## [Activity]
Return the listing in full. Keep every word as it stands.

## [Data below]

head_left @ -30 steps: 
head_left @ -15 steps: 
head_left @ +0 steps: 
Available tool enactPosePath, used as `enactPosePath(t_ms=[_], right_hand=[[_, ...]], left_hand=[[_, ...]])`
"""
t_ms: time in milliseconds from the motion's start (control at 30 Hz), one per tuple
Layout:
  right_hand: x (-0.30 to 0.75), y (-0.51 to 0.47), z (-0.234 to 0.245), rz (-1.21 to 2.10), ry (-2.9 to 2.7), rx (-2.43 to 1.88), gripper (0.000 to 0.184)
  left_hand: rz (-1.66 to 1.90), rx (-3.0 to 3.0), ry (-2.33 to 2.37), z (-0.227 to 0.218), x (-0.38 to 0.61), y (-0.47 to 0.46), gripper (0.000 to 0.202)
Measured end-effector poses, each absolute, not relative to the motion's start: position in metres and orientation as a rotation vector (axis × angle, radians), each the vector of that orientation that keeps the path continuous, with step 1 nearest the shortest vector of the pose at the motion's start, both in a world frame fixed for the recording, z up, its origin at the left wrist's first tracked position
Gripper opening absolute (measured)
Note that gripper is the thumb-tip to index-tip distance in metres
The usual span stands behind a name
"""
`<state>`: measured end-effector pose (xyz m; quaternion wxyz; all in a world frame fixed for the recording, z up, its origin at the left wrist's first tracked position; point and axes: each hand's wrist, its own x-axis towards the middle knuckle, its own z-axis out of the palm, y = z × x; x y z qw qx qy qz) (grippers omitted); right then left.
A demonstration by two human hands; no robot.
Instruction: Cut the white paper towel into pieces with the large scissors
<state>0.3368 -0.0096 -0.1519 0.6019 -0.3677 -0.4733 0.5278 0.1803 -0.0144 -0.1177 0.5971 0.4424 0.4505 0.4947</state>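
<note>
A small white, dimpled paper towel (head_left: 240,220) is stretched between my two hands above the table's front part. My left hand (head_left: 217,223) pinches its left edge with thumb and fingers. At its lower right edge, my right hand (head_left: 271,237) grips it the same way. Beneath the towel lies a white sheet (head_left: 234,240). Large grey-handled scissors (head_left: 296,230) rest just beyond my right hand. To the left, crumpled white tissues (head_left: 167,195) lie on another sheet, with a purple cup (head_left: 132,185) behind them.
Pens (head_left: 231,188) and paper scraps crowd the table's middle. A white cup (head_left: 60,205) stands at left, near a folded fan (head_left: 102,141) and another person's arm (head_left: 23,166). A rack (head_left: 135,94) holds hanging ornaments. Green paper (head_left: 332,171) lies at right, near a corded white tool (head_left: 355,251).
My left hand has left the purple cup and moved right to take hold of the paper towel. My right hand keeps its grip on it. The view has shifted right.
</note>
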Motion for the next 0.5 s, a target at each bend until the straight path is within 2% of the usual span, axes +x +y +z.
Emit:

## [Your response]
head_left @ -30 steps: 
head_left @ -15 steps: 
head_left @ +0 steps: 
Available tool enactPosePath, used as `enactPosePath(t_ms=[_], right_hand=[[_, ...]], left_hand=[[_, ...]])`
"""
t_ms: time in milliseconds from the motion's start (control at 30 Hz), one per tuple
Layout:
  right_hand: x (-0.30 to 0.75), y (-0.51 to 0.47), z (-0.234 to 0.245), rz (-1.21 to 2.10), ry (-2.9 to 2.7), rx (-2.43 to 1.88), gripper (0.000 to 0.184)
  left_hand: rz (-1.66 to 1.90), rx (-3.0 to 3.0), ry (-2.33 to 2.37), z (-0.227 to 0.218), x (-0.38 to 0.61), y (-0.47 to 0.46), gripper (0.000 to 0.202)
Measured end-effector poses, each absolute, not relative to the motion's start: position in metres and orientation as a rotation vector (axis × angle, radians), each the vector of that orientation that keeps the path continuous, with step 1 nearest the shortest vector of the pose at the motion's start, both in a world frame fixed for the recording, z up, its origin at the left wrist's first tracked position
Gripper opening absolute (measured)
Note that gripper is the thumb-tip to index-tip distance in metres
The usual span stands behind a name
"""
`<state>`: measured end-effector pose (xyz m; quaternion wxyz; all in a world frame fixed for the recording, z up, its origin at the left wrist's first tracked position; point and axes: each hand's wrist, its own x-axis towards the middle knuckle, its own z-axis out of the palm, y = z × x; x y z qw qx qy qz) (grippers omitted); right then left.
A demonstration by two human hands; no robot.
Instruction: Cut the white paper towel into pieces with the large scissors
<state>0.3368 -0.0096 -0.1519 0.6019 -0.3677 -0.4733 0.5278 0.1803 -0.0144 -0.1177 0.5971 0.4424 0.4505 0.4947</state>
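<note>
A small white, dimpled paper towel (head_left: 240,220) is stretched between my two hands above the table's front part. My left hand (head_left: 217,223) pinches its left edge with thumb and fingers. At its lower right edge, my right hand (head_left: 271,237) grips it the same way. Beneath the towel lies a white sheet (head_left: 234,240). Large grey-handled scissors (head_left: 296,230) rest just beyond my right hand. To the left, crumpled white tissues (head_left: 167,195) lie on another sheet, with a purple cup (head_left: 132,185) behind them.
Pens (head_left: 231,188) and paper scraps crowd the table's middle. A white cup (head_left: 60,205) stands at left, near a folded fan (head_left: 102,141) and another person's arm (head_left: 23,166). A rack (head_left: 135,94) holds hanging ornaments. Green paper (head_left: 332,171) lies at right, near a corded white tool (head_left: 355,251).
My left hand has left the purple cup and moved right to take hold of the paper towel. My right hand keeps its grip on it. The view has shifted right.
</note>
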Motion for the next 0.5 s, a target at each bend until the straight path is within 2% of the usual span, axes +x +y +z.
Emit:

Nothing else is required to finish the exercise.